I kind of promised myself a little while ago I wouldn't turn this into a photo blog, but the best laid plans of mice and men and all that...
During the past two days, through design and by chance, I've taken some interesting pics. And, since we don't seem to print the things out, stick them in envelopes and mail them to each other; or pull out the albums when friends come over anymore, I figured I'd put them here.
Yesterday, since the Steelers weren't playing and I didn't really give a damn about any of the other games, and since I told myself a little while back that yes, while Sunday's were made for football, I should probably avoid sprawling on my couch every Sabbath from now until the first week of February. That in mind, I headed downtown...in the rain...to the Smithsonian Museum of Natural History.
I hope you'll forgive me for not taking notes about all the names and such of the crystals below. It wasn't until I was most of the way through I remembered the old sports photographer's trick of, after you take a picture of someone doing something, make sure to get a picture of the back of the jersey for future reference. When I eventually remembered, it was only then I started taking pictures of the crystals' names. Live and learn.
But first, on the way in to the museum, this caught my eye. I hope you don't need an explanation of what it is.
The funny thing about D.C., it's a pretty town and all that, but it really doesn't lend itself very well to fall. But I gave it my best shot.
This is in the Sculpture Garden, a new installation in fact. Kind of interesting, but also a bit depressing. Unless this is some kind of magic metal tree, even in the height of summer it will give no shade.
And now on to the cool stuff.
This, according to its description, is a world-famous example of millerite.

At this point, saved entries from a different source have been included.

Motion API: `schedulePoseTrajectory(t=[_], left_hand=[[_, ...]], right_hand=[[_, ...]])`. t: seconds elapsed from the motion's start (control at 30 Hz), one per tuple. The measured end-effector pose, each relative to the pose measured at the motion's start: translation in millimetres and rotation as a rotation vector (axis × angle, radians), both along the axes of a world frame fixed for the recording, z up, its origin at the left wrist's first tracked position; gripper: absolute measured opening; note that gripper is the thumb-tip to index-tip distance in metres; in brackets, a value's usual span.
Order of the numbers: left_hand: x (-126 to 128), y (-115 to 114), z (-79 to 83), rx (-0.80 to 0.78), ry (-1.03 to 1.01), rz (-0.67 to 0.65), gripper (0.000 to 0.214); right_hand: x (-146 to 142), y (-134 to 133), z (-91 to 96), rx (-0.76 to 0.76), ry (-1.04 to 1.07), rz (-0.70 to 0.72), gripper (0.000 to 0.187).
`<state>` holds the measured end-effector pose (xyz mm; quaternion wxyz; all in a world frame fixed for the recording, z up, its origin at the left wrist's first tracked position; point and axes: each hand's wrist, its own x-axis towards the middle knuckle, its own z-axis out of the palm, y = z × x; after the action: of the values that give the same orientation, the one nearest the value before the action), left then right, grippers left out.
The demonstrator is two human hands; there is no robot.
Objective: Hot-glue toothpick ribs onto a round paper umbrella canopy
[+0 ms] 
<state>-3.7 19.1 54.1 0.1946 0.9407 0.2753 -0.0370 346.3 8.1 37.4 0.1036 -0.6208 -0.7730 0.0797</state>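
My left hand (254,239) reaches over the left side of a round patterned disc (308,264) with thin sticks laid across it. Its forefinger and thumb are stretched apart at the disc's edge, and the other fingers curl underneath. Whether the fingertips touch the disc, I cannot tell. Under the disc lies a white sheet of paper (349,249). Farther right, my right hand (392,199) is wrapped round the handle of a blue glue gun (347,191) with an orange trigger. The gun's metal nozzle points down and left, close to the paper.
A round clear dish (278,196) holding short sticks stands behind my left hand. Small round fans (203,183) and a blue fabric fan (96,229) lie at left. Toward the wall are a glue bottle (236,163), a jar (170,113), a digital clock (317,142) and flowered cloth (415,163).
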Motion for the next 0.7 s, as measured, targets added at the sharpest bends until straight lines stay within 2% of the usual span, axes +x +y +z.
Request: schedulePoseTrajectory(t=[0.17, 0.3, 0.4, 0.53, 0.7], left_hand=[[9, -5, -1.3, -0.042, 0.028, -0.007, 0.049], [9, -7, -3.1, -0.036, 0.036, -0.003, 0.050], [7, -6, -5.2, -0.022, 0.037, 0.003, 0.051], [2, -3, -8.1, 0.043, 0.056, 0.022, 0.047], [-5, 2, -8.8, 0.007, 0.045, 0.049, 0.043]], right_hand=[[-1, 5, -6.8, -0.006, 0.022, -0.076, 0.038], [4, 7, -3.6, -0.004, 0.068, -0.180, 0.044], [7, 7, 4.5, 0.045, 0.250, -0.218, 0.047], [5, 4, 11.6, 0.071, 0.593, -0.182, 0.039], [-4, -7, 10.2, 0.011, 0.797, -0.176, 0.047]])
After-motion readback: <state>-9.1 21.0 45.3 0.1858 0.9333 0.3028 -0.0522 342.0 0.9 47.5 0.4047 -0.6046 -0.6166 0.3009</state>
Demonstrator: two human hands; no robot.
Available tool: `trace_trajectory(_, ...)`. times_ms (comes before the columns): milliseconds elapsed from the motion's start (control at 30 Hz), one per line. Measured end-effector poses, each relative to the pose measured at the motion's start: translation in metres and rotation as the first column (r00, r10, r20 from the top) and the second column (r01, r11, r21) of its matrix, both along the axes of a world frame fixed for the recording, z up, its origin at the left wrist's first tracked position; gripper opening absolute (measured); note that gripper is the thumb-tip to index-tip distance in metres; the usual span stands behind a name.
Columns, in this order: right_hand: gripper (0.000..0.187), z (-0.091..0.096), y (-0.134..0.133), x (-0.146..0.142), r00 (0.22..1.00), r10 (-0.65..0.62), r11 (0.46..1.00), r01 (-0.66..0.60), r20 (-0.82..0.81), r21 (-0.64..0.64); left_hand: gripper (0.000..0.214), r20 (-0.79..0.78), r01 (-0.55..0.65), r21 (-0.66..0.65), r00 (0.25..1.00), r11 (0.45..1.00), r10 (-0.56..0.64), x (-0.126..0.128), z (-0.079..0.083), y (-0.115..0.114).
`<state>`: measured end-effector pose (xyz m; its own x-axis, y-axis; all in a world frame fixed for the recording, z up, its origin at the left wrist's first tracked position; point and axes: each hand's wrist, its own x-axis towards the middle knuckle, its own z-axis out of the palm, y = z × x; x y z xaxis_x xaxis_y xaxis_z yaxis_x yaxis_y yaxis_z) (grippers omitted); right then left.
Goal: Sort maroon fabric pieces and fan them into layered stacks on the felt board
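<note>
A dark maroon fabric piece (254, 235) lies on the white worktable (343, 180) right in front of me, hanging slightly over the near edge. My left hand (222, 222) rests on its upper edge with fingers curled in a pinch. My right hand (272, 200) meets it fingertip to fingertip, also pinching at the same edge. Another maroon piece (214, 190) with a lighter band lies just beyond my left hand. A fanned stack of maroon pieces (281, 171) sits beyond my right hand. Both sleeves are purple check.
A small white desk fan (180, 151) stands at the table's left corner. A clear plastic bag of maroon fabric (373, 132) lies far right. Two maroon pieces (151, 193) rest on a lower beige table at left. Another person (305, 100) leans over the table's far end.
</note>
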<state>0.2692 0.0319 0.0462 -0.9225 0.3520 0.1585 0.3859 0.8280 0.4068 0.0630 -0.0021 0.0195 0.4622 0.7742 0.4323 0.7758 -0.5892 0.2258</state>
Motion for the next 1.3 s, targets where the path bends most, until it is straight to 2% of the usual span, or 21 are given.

No name available at this time
Another anonymous purple crystal
This is a very small part of one of my favorite exhibits. It's a 325-pound piece of copper that was found in a Michigan mine. Somehow, some way, the rocks surrounding it were removed leaving just the vein of copper.
This is a close-up of a sandstone concretion discovered in France.
Oh, and speaking of France...the Hope Diamond, out of its setting. It is believed the Hope was once part of a diamond known as the French Blue. The last French king to wear the stone was Louis XVI. Anyway, here's a good look at this 45.52-carat blue diamond out of its setting for the first time in decades.
And here's the part of the show were I came across by chance. Driving home from work tonight I, along with many other denizens of D.C., noticed the full moon hanging low over our fair city. Cursing the slow drivers in front of me, I hurried home as quickly as the law would allow (of course), rushed upstairs, grabbed the camera, tripod and cable release, and headed for the roof of my building.
Both of these are 20-second exposures at ISO 100, the first at f13 and the second at F16. The streaks of light (more visible in the first than the second) are the navigation lights of aircraft leaving National.
My question is this, and if anyone has the answer I'd be very grateful: How do you take a night picture and get better detail on the moon?